# Problem to work on:
From the first line of the data through the line containing "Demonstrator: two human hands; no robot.", return each line exactly.

# Recorded data:
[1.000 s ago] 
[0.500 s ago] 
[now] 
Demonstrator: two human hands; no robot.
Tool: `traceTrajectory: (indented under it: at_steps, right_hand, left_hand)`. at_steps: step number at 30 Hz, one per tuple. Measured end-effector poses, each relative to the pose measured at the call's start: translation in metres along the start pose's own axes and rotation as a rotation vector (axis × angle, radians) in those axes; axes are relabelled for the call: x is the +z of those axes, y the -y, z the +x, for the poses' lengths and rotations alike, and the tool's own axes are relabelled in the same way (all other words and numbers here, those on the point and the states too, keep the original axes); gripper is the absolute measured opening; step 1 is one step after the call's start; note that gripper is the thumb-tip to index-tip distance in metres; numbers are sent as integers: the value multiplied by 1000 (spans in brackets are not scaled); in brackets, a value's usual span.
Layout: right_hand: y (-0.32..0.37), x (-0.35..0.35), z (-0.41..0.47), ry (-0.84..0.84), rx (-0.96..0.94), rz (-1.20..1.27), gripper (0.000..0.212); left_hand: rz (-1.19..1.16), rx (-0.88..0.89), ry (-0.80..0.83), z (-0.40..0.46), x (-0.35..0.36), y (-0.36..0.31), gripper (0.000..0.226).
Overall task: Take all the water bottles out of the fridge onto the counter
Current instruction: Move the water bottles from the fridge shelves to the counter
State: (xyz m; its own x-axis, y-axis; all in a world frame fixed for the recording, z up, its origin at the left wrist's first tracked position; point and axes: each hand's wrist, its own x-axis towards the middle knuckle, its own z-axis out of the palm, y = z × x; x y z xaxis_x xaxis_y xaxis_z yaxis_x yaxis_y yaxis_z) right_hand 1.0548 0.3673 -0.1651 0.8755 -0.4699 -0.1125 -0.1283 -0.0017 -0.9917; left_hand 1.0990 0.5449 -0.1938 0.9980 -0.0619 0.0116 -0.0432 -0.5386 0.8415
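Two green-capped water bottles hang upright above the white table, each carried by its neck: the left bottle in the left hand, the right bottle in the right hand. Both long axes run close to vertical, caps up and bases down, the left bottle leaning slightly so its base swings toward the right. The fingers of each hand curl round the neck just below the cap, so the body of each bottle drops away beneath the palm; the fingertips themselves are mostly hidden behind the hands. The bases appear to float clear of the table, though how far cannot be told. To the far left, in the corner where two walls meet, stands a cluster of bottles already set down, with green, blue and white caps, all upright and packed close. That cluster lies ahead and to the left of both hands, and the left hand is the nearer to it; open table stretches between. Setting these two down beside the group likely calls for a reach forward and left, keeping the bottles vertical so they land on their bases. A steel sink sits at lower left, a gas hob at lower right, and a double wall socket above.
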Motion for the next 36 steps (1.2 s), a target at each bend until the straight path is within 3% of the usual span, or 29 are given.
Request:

# Reply to the task:
[1.000 s ago] 
[0.500 s ago] 
[now] 
Demonstrator: two human hands; no robot.

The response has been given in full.